Whenever a picture appears in the data, skip it and write out all other material exactly.

+++ Data section

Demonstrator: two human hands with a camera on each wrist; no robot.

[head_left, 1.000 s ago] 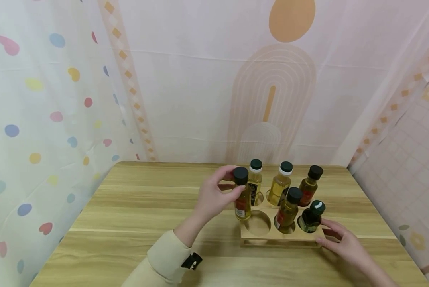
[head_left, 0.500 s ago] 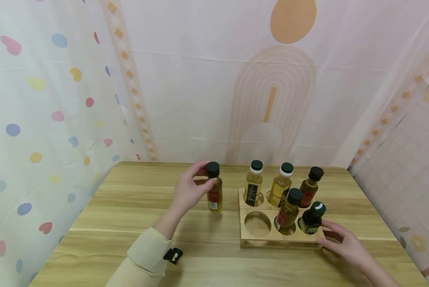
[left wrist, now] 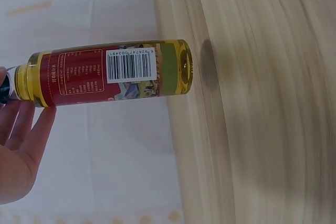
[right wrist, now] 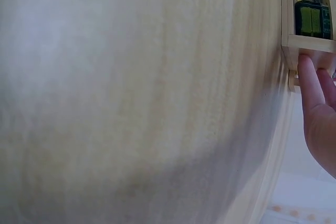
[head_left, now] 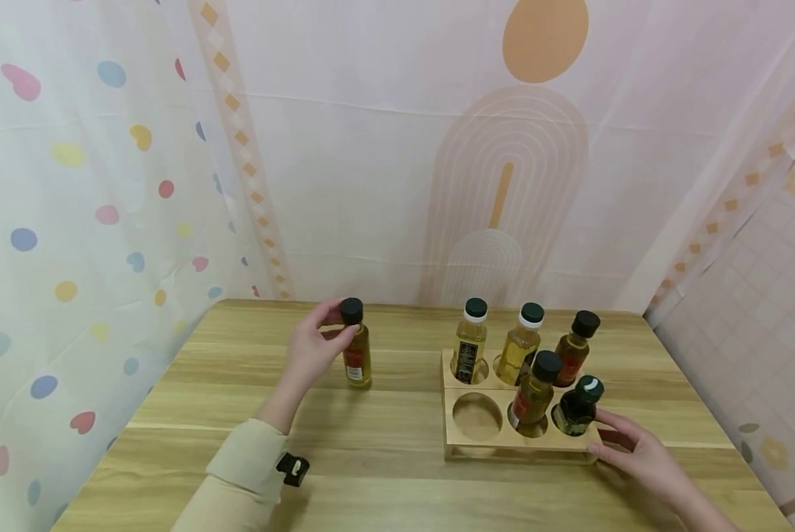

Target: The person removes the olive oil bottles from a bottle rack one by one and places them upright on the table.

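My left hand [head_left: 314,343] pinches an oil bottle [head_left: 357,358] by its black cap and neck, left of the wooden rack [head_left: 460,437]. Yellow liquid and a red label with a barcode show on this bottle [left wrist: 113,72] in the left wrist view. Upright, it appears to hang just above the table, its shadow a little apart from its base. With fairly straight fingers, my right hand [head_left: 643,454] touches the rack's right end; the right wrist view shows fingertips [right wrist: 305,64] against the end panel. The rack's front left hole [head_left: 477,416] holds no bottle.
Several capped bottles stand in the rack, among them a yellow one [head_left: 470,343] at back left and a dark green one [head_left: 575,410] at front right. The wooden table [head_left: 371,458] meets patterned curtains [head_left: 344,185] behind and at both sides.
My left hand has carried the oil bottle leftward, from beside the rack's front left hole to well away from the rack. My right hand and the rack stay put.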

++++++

* Result of the exercise *
Demonstrator: two human hands with a camera on each wrist; no robot.

[head_left, 1.000 s ago] 
[head_left, 0.500 s ago] 
[left wrist, now] 
[right wrist, now] 
[head_left, now] 

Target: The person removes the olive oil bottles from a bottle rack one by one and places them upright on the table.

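My left hand [head_left: 314,343] pinches an oil bottle [head_left: 357,358] by its black cap and neck, left of the wooden rack [head_left: 460,437]. Yellow liquid and a red label with a barcode show on this bottle [left wrist: 113,72] in the left wrist view. Upright, it appears to hang just above the table, its shadow a little apart from its base. With fairly straight fingers, my right hand [head_left: 643,454] touches the rack's right end; the right wrist view shows fingertips [right wrist: 305,64] against the end panel. The rack's front left hole [head_left: 477,416] holds no bottle.
Several capped bottles stand in the rack, among them a yellow one [head_left: 470,343] at back left and a dark green one [head_left: 575,410] at front right. The wooden table [head_left: 371,458] meets patterned curtains [head_left: 344,185] behind and at both sides.
My left hand has carried the oil bottle leftward, from beside the rack's front left hole to well away from the rack. My right hand and the rack stay put.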

The exercise requires no additional output.